Stored items
________________________________________

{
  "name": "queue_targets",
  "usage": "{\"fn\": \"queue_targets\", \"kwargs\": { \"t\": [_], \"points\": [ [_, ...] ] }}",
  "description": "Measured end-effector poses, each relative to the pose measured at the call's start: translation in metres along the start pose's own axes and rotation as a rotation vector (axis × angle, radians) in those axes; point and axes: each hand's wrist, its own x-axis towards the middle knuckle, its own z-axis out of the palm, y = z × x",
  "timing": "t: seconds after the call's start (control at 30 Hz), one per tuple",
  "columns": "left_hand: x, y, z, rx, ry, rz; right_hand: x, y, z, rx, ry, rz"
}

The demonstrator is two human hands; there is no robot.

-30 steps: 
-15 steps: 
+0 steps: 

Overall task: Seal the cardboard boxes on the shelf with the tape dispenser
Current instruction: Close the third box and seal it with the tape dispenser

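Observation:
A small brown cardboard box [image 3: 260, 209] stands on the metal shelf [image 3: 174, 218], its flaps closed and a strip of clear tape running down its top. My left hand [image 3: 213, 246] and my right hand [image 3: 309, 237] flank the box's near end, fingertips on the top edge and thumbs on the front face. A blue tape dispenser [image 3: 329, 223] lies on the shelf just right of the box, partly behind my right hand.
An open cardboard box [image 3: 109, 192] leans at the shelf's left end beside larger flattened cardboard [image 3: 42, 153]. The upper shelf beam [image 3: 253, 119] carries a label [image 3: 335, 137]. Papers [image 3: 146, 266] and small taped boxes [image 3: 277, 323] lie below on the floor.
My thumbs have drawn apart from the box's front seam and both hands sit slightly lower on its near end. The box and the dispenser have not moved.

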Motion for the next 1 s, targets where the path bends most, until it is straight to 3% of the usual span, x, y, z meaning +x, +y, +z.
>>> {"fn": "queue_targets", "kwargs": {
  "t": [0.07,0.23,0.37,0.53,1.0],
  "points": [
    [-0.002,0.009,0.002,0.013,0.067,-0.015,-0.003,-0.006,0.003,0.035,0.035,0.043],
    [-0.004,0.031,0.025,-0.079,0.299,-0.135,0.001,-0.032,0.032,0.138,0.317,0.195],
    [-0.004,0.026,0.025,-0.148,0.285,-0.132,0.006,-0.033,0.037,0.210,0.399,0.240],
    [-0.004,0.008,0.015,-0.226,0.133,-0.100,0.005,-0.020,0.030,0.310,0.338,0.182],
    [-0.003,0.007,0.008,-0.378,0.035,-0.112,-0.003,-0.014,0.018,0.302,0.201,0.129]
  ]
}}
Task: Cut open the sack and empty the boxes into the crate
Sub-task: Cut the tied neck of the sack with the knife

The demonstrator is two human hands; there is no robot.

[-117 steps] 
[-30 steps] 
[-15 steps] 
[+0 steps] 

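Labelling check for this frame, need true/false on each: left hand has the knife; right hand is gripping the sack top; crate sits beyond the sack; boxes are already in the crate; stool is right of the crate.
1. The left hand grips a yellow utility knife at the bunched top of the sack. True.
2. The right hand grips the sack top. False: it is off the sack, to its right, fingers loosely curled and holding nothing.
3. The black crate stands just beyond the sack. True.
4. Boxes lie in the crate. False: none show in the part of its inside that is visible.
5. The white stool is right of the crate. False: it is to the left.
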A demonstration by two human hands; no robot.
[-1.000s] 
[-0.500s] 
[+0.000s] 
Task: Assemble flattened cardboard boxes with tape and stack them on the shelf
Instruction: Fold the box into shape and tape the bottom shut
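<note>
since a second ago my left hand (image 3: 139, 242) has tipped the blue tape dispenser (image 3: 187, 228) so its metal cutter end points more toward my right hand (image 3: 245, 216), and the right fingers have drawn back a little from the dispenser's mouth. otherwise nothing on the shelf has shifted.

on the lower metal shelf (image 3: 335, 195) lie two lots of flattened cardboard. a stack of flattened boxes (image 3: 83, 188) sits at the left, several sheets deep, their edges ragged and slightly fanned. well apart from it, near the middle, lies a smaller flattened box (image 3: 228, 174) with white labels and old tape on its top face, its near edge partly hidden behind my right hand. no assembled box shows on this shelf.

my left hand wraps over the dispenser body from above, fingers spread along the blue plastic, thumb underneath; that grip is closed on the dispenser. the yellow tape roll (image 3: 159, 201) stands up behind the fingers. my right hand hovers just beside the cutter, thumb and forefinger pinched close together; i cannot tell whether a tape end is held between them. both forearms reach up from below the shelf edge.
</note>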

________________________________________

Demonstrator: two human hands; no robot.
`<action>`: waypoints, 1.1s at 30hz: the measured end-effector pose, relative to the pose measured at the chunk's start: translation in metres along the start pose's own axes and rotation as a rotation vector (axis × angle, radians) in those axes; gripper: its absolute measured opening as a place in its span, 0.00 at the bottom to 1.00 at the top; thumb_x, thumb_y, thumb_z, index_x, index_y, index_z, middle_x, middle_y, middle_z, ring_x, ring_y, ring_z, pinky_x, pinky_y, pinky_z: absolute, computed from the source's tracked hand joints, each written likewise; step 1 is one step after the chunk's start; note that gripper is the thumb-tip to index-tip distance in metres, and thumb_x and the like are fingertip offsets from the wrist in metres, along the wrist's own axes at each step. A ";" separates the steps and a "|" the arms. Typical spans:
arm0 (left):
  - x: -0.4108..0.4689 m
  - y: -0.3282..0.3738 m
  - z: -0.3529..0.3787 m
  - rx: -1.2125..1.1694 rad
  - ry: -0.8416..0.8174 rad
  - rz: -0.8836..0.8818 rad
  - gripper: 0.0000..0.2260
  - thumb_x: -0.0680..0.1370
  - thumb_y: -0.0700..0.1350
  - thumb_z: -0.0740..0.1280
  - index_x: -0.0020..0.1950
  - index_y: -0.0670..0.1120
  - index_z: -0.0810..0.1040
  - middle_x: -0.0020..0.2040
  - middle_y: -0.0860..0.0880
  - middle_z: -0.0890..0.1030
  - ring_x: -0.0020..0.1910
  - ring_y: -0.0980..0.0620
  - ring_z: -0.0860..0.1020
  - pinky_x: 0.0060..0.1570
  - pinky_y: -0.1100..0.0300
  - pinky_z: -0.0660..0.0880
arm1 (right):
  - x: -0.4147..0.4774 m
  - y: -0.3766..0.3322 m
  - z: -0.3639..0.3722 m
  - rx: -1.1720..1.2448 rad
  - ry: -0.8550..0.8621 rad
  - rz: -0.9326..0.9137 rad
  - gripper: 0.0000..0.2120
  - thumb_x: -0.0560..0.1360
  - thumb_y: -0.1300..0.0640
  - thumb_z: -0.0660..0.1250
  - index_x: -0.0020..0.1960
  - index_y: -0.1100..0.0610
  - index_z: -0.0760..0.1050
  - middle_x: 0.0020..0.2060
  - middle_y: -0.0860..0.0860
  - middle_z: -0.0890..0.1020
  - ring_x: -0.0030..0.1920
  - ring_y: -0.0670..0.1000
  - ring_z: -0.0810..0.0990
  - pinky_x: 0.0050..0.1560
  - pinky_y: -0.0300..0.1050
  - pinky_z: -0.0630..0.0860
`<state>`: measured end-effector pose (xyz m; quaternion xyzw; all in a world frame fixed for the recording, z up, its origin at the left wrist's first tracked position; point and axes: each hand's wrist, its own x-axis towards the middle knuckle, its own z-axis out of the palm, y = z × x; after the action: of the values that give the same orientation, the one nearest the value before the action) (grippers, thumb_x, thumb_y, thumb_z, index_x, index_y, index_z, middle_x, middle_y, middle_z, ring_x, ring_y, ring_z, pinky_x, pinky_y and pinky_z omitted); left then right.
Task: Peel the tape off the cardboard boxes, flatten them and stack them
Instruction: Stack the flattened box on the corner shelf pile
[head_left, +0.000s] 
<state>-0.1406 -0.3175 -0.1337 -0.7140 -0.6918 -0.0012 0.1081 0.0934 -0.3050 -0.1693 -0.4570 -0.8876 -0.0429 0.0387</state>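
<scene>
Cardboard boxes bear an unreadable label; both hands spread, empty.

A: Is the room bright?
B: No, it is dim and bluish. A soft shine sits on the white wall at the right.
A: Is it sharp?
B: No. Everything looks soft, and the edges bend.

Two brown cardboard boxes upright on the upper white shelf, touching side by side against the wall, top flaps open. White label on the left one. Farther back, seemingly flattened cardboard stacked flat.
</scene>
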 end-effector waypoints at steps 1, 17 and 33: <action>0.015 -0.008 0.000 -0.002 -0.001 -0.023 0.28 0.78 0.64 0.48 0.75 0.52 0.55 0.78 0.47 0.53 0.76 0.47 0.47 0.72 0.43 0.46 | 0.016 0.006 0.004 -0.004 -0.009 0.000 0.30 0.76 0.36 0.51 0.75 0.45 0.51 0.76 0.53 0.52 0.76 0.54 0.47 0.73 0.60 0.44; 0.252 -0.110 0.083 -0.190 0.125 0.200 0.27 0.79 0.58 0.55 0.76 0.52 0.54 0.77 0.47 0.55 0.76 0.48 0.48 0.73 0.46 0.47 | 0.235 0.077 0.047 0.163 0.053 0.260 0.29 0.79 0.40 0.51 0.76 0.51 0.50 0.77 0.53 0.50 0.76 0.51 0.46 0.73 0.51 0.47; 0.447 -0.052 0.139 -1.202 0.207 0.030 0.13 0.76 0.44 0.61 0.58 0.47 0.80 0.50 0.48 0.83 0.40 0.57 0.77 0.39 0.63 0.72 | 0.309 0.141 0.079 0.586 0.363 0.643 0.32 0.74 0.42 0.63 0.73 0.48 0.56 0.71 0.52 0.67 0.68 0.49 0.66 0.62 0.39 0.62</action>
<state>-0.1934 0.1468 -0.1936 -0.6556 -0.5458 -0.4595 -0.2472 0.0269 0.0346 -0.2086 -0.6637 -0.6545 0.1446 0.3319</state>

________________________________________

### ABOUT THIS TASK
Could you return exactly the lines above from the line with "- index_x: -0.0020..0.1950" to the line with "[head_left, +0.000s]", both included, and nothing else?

### EXERCISE ANSWER
  - index_x: -0.0020..0.1950
  - index_y: -0.0670..0.1120
  - index_z: -0.0810..0.1040
  - middle_x: -0.0020..0.2040
  - middle_y: -0.0860..0.0880
  - middle_z: -0.0890..0.1030
  - ring_x: -0.0020..0.1910
  - ring_y: -0.0980..0.0620
  - ring_z: -0.0860..0.1020
  - pinky_x: 0.0060..0.1570
  - pinky_y: -0.1100..0.0300
  - pinky_z: -0.0660..0.0880
arm1 (right):
  - x: -0.4147..0.4774 m
  - y: -0.3766..0.3322 m
  - z: -0.3639..0.3722 m
  - rx: -1.1720..1.2448 rad
  - ry: -0.8550..0.8621 rad
  - rz: -0.9326..0.9137 rad
  - gripper: 0.0000..0.2120
  - thumb_x: -0.0560..0.1360
  - thumb_y: -0.1300..0.0640
  - thumb_z: -0.0660..0.1250
  - index_x: -0.0020..0.1960
  - index_y: -0.1100..0.0610
  - index_z: -0.0760..0.1050
  - middle_x: 0.0020..0.2060
  - middle_y: -0.0860..0.0860
  - middle_z: -0.0890..0.1020
  - ring_x: -0.0030..0.1920
  - ring_y: -0.0670..0.1000
  - ring_z: -0.0810..0.0990
  - pinky_x: 0.0050..0.1560
  - pinky_y: -0.0300..0.1050
  - pinky_z: -0.0630..0.0860
`<state>`: measured end-effector pose (xyz m; quaternion xyzw; all in a world frame fixed for the recording, z up, its origin at the left wrist's first tracked position; point and axes: each hand's wrist, its own x-axis towards the middle knuckle, its own z-axis out of the palm, y = z × x; after the action: of the values that give the same orientation, the one nearest the value before the action) (grippers, thumb_x, thumb_y, thumb_z, index_x, index_y, index_z, middle_x, middle_y, middle_z, ring_x, ring_y, ring_z, pinky_x, pinky_y and pinky_z omitted); left then right.
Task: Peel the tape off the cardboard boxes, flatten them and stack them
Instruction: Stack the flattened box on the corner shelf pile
[head_left, +0.000s] 

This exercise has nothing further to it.